What would a less lucrative but also less volatile securities industry, one that did not generate cycles of frenzied wage growth but also was less susceptible to catastrophic meltdowns of earnings, have meant for New York City’s economy? Just how lucrative and how volatile can be seen from the fact that from 1990-2009 there were nine years of double-digit percent increases in securities real average wages (including a high of +36.0 percent in 1992) and three of double-digit percent decreases (the worst was the -21.5 percent in 2009), all this yielding 5.4 percent annual average real growth over the whole period.

In the rest of the city’s financial sector (banking and insurance), by contrast, there were four years of double-digit real wage growth (the highest +14.5 percent in 1999) and no years of double digit decline (the worst, last year, was -6.8 percent), and annual average real growth over the period was 4.1 percent.

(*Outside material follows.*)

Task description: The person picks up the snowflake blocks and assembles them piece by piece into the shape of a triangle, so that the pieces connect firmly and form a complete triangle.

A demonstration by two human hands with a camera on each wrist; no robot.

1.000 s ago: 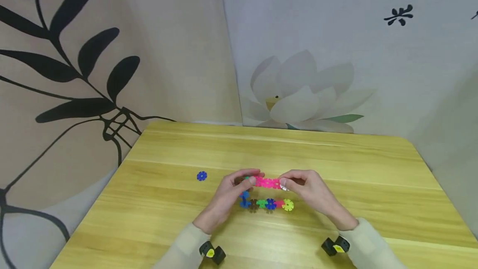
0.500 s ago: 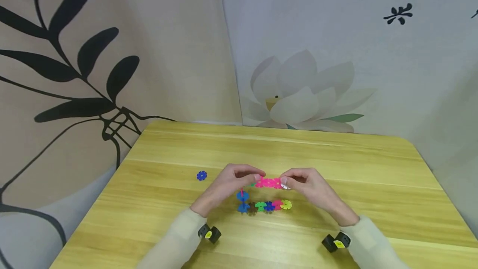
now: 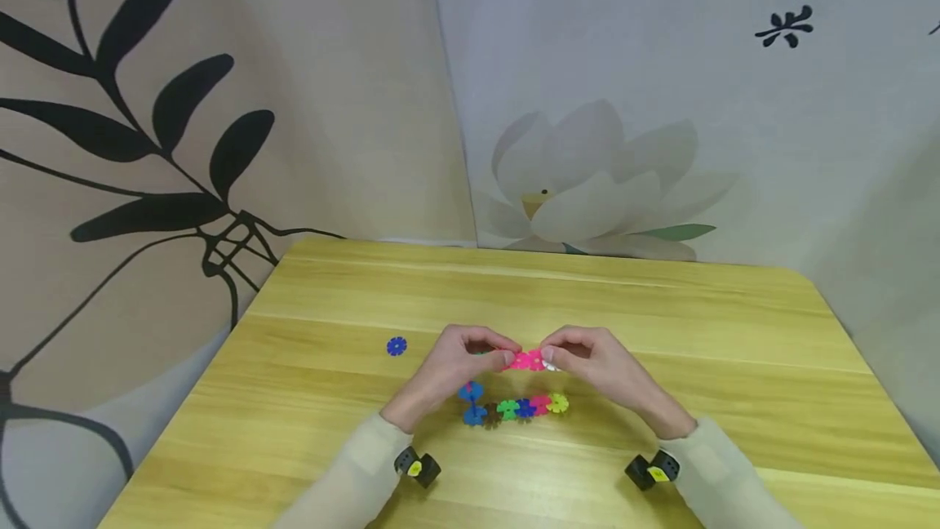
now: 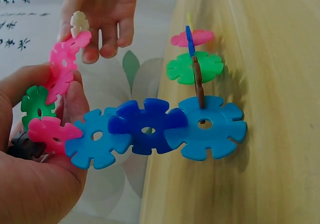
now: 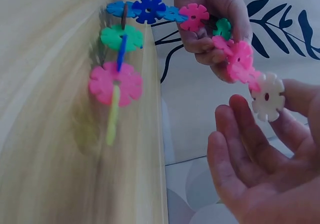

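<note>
One chain of interlocking plastic snowflake discs bends round in a U shape. My left hand (image 3: 455, 362) pinches its raised far run at the pink discs (image 4: 62, 64), close to a green disc (image 4: 34, 107). At that run's end, my right hand (image 3: 598, 366) pinches by the white disc (image 5: 275, 104) between thumb and index finger; its other fingers stay spread apart in the right wrist view. Blue discs (image 4: 205, 134) link down to the near run, low over the wood, with brown, green (image 3: 508, 410), dark blue and pink discs and a yellow disc (image 3: 558, 403) at its end.
A loose blue disc (image 3: 396, 346) lies on the wooden table (image 3: 330, 431), left of my left hand. Behind the table's far edge stand walls printed with leaves (image 3: 191, 96) and a pale flower (image 3: 587, 186). Each wrist carries a small black camera (image 3: 417, 466).
My left hand has shifted its grip from the green end onto the pink discs. My right hand has come slightly left, closer to it. The near run has drifted a little left.
</note>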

Outside of finance, annual New York City private sector real wage growth averaged 1.6 percent, and never exceeded +6.2 percent (2000) or fell below -2.5 percent (2009) in any year.

So a securities industry that, from 1990 on, grew compensation at “merely” the robust pace of the rest of finance would have (all else being equal) delivered a much milder jolt to aggregate wages in 2009. But it would have also delivered much lower real aggregate wages—lower by $11.3 billion (22.0 percent) in 2009 and by an average of $15.7 billion (28.3 percent) per year over the past decade—than the securities wages actually paid in New York City.

This is just by way of illustration, but it does give something of the flavor of the challenge New York City could face adjusting to a securities industry that is unable to return to the kind of breakneck earnings growth it exhibited during the last 20 years—spectacular crashes and all. Just what kind of securities industry will emerge as Congress and regulators thrash out changes intended to protect borrowers, investors, and the broader economy is one of the great unknowns for both the city and the nation.